А я под его голос срываю со стен картины и складываю одна на другую. Я очищаю себя, свою комнату от прошлого перед новой дорогой в моей жизни. А когда стены голы и во мне — всё решено и спокойно, распахиваю дверь перед папиком.
— Пойми, больше я не потерплю насилия, я хочу стать математиком.
— Гена! — Мама прижимает руки к груди. — Гена, пусть как хочет он. Ему жить. Не нам.
— В детский сад насильно сунул, — сказал я зло. — Я просился к дедушке. В эту школу насильно сунул…
Но тут я осёкся. Если бы в эту школу не сунул, не было бы Тоши, Антонины Сергеевны. И математики бы не было — Зверюги, в прошлой школе математичка любила решать примеры и красиво записывать. Стою перед папиком дурак дураком и обалдело смотрю на него. Так это очень даже хорошо, оказывается, что он сунул меня в эту школу?!
Мимо мамы, моргающей, как от тика, мимо папика, готовящегося начать новое наступление, я шагнул к двери.
— Куда? На ночь глядя?! — охнула мама. Но я уже снова позабыл о ней. Я мчался за своим парусом — тайной, которая ещё большим покровом укрыла от меня Тошу после случившегося сегодня и которую я обязательно должен узнать.
6
Вышел на свой Мичуринский проспект и остановился. При родителях я был смелый, а сейчас ослаб.
Куда собрался? Меня выгнали. Самым решительным образом. «Ты мне как сын», — ошпарил меня тихий голос Тоши.
Сын?! Я докажу…
Что «докажу»?
Я — взрослый. Я сам решаю свою жизнь. Я буду математиком! И, точно паспорт на взрослость немедленно хочу получить, еду к Зверюге, в Чертаново. Зачем мне именно сейчас, к ночи, понадобилась Зверюга? Но я тороплюсь к ней, точно боюсь опоздать.
Был у неё всего один раз — в день её рождения. Она болела, и мы с Сан Санычем, Рыбкой и Волечкой повезли ей от класса цветы и подарки.
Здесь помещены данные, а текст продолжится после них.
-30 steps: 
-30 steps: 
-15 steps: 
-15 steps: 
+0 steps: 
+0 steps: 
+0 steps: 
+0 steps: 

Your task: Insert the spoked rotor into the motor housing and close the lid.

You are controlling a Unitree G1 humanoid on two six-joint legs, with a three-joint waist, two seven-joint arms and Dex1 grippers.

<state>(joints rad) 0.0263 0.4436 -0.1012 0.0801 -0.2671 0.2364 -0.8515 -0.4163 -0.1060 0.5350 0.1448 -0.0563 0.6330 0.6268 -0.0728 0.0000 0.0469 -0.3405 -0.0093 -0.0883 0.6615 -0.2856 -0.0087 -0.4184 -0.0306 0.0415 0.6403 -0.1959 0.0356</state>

Дома одинаковы — голубые, с розовыми балконами. Убей меня, если помню, какой её. Но, видно, не я рвался к Зверюге, а сама судьба гнала меня к ней: машинально, положившись на механическую память, вышел к нужному дому. Этаж помнил: седьмой!
Зверюга жила одна.
Сколько на свете одиноких женщин! Не старая ещё, вовсе не страшная, а очень даже, когда улыбается, симпатичная: тогда её совиные глаза пляшут в морщинах добротой. Почему же она одна?! Неужели нет на свете мужчины, который мог бы полюбить и её ум, и её вот эту щедрую улыбку?!
В классе она улыбается редко. Думаю, потому, что математику любит больше, чем себя, и нас, художников, считает не способными дотянуться до её математики. Вот и не стремится нравиться нам.
— Гриша?! — восклицает Зверюга, увидев меня. Она в длинном махровом халате, на лбу поблёскивают капли воды. — Заходи! — Она широко распахивает передо мной дверь. — Иди в кухню, я переоденусь. Сейчас будем пить чай.
И мы пьём чай. Теперь на ней свободная блуза, немного скрывающая её полноту, и свободно падающая складками юбка. Зверюга выкладывает на тарелку хлеб, печенье, зефир — всё в одну кучу.